Hours: Open daily, 7 a.m.-9 p.m.
Liquor: Full Service
Corkage: $ 20
Recommended Dishes: Beef filet, Caesar salad and foie gras.
April 18, 2007
Elevating dining to near-perfection
By Mary Brown Malouf
DEER VALLEY -- Every year, hundreds of chefs, caterers, food writers, nutritionists, cooking school owners, food manufacturers, scientists and stylists gather to obsess about their common interest: eating.
This year, the International Association of Culinary Professionals met in Chicago and as usual, I learned something. In a panel discussion about the science of sensory perception as it relates to food and beverage, I heard that taste and smell are not solely chemical.

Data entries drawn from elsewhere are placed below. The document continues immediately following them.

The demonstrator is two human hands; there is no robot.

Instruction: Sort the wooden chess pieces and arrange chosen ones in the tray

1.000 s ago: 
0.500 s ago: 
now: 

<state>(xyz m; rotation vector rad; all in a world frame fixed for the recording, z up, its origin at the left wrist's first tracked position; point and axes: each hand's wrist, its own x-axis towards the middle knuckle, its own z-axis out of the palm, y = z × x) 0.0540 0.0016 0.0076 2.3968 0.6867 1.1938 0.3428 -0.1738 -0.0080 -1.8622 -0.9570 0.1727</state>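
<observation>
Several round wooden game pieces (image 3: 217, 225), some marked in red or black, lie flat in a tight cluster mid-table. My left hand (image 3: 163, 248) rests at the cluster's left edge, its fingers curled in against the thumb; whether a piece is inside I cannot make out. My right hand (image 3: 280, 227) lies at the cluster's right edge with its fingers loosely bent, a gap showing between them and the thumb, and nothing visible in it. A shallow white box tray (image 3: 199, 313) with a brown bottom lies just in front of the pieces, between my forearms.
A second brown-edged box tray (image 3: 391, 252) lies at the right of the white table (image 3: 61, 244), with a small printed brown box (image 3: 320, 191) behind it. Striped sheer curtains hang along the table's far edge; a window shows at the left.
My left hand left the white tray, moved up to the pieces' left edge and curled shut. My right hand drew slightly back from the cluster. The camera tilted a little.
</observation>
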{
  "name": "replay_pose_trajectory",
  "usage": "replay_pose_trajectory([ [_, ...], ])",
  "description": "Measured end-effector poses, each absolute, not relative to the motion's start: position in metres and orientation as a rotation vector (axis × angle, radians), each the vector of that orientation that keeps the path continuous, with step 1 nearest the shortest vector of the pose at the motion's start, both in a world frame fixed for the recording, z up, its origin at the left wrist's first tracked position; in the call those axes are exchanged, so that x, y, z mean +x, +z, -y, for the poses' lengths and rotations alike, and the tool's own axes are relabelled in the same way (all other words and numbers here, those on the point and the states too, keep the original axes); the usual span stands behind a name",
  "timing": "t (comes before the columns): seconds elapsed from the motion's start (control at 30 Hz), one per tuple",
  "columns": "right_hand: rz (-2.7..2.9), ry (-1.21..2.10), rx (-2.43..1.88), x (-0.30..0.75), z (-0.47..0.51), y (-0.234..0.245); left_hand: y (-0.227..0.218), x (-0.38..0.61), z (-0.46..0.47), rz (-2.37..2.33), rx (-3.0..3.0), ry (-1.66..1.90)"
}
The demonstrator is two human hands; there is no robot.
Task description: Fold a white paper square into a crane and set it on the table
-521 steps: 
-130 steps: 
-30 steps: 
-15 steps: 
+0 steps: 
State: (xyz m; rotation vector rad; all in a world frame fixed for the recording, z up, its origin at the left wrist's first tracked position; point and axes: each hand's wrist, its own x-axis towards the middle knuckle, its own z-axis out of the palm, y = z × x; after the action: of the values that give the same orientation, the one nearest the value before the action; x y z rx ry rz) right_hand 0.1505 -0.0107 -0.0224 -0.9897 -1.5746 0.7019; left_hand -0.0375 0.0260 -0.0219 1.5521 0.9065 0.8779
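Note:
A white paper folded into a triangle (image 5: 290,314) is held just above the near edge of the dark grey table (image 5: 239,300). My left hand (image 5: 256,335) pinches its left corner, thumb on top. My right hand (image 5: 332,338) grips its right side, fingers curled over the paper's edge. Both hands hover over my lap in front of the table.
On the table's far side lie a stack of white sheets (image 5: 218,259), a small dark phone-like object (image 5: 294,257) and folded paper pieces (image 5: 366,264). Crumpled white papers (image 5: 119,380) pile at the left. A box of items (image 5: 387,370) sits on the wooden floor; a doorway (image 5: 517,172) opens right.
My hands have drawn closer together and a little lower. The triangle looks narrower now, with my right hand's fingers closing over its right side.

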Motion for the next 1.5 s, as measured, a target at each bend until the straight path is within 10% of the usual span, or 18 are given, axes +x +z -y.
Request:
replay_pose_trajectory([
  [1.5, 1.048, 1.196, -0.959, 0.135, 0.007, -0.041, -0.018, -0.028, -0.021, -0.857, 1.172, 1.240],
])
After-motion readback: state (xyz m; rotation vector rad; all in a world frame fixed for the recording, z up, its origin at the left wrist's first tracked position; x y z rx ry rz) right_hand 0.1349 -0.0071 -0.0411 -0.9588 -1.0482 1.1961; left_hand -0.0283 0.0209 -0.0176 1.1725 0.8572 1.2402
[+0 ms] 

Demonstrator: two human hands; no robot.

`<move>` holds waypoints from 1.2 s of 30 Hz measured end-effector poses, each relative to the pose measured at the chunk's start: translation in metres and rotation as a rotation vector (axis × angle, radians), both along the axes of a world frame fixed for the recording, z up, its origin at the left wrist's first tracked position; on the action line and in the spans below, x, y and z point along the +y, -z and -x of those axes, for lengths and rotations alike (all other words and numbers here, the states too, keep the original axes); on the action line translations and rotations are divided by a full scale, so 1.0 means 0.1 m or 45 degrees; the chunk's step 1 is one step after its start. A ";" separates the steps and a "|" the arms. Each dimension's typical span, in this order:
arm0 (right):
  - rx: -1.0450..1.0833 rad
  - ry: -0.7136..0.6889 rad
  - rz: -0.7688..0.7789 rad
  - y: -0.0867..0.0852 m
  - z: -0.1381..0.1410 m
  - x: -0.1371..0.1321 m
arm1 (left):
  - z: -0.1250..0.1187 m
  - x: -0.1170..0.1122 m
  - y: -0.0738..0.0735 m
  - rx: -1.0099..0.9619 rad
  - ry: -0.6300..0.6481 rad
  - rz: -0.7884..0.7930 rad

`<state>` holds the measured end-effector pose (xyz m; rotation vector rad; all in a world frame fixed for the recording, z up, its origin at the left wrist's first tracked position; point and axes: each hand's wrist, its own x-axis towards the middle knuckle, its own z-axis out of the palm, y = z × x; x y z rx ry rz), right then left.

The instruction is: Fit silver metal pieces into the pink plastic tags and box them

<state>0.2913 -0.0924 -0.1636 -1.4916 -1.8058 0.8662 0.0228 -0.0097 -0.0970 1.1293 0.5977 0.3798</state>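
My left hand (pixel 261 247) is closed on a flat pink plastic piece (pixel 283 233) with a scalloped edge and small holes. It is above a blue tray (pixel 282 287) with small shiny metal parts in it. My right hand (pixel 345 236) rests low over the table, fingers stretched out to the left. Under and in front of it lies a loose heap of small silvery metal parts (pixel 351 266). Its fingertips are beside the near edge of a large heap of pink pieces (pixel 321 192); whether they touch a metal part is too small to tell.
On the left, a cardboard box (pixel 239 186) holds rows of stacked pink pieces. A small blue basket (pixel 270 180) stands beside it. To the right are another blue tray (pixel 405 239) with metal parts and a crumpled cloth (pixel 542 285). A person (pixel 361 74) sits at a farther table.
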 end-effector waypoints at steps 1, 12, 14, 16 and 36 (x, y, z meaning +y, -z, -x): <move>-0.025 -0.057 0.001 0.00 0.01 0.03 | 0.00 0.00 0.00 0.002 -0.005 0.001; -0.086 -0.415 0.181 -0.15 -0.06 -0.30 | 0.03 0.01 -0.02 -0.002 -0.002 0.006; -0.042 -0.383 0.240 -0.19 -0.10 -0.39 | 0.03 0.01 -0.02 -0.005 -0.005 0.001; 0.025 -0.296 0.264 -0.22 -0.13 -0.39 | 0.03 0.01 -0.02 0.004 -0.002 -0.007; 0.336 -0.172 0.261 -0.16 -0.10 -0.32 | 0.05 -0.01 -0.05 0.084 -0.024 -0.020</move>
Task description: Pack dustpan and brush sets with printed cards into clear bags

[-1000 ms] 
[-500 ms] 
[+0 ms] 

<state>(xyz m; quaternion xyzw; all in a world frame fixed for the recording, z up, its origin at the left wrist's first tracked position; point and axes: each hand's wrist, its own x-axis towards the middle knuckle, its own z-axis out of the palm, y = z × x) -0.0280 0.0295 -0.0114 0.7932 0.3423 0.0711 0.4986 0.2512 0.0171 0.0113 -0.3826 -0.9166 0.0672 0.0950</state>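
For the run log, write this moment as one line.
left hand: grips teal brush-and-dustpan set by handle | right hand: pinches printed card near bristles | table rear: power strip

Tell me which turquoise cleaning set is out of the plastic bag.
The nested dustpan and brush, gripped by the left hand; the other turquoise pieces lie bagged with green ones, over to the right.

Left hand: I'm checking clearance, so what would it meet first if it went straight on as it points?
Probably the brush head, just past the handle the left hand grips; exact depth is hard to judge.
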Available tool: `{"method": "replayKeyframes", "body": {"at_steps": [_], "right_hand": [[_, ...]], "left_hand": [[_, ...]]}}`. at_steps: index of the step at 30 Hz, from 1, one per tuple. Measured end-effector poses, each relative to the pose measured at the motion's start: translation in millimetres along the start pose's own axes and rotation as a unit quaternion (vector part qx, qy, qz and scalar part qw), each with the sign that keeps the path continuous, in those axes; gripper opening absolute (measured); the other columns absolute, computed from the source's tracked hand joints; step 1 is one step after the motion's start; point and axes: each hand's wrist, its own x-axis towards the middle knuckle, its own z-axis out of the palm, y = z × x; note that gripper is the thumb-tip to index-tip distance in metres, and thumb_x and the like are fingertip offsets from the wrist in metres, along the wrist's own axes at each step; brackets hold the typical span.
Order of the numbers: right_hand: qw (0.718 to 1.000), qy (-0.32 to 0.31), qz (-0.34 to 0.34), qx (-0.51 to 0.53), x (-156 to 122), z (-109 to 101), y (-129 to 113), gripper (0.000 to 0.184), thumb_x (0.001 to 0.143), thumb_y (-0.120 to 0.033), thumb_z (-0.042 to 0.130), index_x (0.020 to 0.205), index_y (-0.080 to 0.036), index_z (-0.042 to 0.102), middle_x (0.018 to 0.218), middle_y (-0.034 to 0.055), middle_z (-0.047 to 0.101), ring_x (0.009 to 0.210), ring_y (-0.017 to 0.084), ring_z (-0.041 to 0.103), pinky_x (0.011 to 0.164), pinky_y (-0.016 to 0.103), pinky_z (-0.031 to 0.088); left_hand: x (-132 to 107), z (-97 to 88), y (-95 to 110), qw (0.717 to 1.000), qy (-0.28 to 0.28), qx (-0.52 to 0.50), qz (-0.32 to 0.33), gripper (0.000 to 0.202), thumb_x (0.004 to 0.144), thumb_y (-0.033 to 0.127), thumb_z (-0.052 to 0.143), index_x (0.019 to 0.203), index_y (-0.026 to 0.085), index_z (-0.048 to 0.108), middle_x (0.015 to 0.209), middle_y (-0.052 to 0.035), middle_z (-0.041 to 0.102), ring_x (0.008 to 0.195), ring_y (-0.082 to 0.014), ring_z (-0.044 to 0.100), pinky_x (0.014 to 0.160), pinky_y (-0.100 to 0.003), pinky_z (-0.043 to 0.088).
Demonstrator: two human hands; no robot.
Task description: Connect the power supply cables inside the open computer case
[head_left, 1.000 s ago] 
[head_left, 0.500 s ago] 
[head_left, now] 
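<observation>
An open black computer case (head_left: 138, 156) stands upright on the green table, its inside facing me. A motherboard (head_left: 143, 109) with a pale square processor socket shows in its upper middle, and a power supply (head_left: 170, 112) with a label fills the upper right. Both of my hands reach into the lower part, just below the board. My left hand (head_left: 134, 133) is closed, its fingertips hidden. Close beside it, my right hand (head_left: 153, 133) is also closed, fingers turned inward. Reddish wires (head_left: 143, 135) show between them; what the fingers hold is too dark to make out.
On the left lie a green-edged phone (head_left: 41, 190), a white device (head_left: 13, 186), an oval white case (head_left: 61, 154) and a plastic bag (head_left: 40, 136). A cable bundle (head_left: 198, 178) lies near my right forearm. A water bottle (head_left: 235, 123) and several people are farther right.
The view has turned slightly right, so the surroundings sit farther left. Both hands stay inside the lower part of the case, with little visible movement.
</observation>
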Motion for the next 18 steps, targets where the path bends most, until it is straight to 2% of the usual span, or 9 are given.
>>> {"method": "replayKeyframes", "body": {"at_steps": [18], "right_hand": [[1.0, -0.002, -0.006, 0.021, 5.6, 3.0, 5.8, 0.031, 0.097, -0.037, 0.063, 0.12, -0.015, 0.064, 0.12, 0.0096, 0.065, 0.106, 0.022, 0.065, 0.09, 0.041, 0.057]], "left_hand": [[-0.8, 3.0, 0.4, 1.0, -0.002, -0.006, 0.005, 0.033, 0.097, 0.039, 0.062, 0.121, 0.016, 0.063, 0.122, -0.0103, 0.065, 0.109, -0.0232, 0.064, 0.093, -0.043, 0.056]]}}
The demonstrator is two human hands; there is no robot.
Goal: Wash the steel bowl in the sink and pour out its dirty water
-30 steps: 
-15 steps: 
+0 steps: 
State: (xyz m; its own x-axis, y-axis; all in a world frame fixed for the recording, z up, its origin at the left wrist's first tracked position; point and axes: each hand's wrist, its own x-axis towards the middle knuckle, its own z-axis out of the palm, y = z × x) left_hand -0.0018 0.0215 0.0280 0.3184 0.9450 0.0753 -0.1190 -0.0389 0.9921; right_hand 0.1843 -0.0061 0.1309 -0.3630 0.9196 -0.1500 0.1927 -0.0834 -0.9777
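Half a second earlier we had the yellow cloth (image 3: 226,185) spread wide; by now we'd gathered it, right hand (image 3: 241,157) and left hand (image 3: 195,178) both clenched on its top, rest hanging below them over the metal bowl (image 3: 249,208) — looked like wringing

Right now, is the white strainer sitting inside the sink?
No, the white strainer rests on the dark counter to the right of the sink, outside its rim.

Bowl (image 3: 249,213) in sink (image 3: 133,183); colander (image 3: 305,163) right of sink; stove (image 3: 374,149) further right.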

Because of the complex way memories are stored and linked in the brain, context and preconception affect our sense of smell and therefore our sense of taste. The experience works in reverse, too -- a visual cue can evoke an olfactory response. In our minds, pleasant experience literally translates into pleasing flavor memory.
And that, in a nutshell, is why taste is so personal -- the science, rather perversely, proves the subjectivity of the dining experience. Each one of us colors our own experience. You must, with all your senses, fall in love with the whole place.
Considering this in terms of a recent visit to Stein Eriksen's Glitretind explains why my memory of a meal at this highly-regarded, award-winning restaurant is not completely starry. At some point, objectivity loses out to subjectivity when it comes to the senses.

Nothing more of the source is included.